### Task goal
When a line of the material has the word "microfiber" in it, copy that line.

──────── Given information ────────

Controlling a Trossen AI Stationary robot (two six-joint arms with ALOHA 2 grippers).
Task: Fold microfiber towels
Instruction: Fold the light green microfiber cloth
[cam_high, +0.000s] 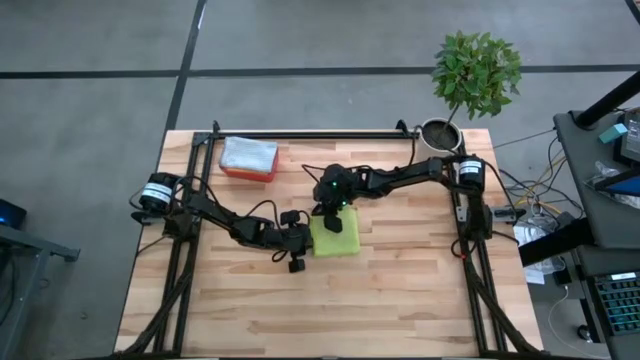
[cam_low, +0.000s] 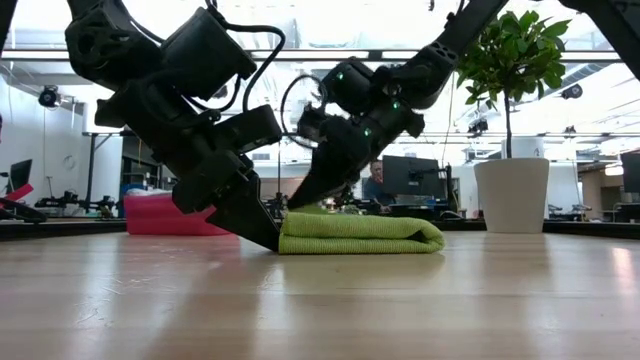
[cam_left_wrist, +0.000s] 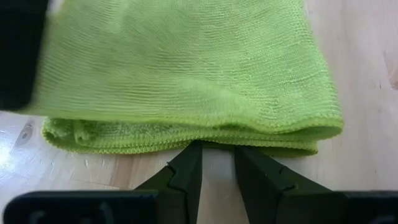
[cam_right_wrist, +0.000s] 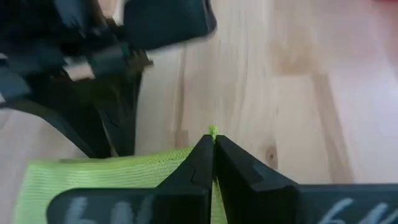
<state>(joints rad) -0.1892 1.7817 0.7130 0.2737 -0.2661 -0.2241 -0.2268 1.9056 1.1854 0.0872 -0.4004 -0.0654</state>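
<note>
One lime green towel (cam_high: 342, 242) lies folded in several layers on the wooden table (cam_high: 400, 300), near the middle. In the low view the towel (cam_low: 370, 235) is a flat thick pad. My left gripper (cam_left_wrist: 217, 151) stands at its left edge, fingers a little apart, with bare wood showing between them. My right gripper (cam_right_wrist: 213, 138) is over the towel's far left part and is shut, with a green tuft at its tips. In the low view both grippers meet the pad's left end. My left gripper's fingertips (cam_left_wrist: 189, 155) lie against the towel's left edge (cam_left_wrist: 205, 144), low at the table. They slant down from the table's left. The top layer hides their ends, so I cannot tell whether they pinch anything. The towel rests flat. My right gripper pinches a small bit of the towel's top layer (cam_right_wrist: 212, 130) at its fingertips; only a green tuft pokes out. The fingers slant down from the table's far right. The rest of the towel (cam_right_wrist: 93, 177) lies on the table.
A pink-red bin (cam_high: 248, 160) with a pale cloth in it stands at the far left of the table. A potted plant (cam_high: 445, 132) is at the far right corner. A person (cam_low: 378, 184) sits in the room behind. Bare wood lies toward the near edge.
</note>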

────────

### Solved problem
Task: Fold microfiber towels
Instruction: Fold the light green microfiber cloth

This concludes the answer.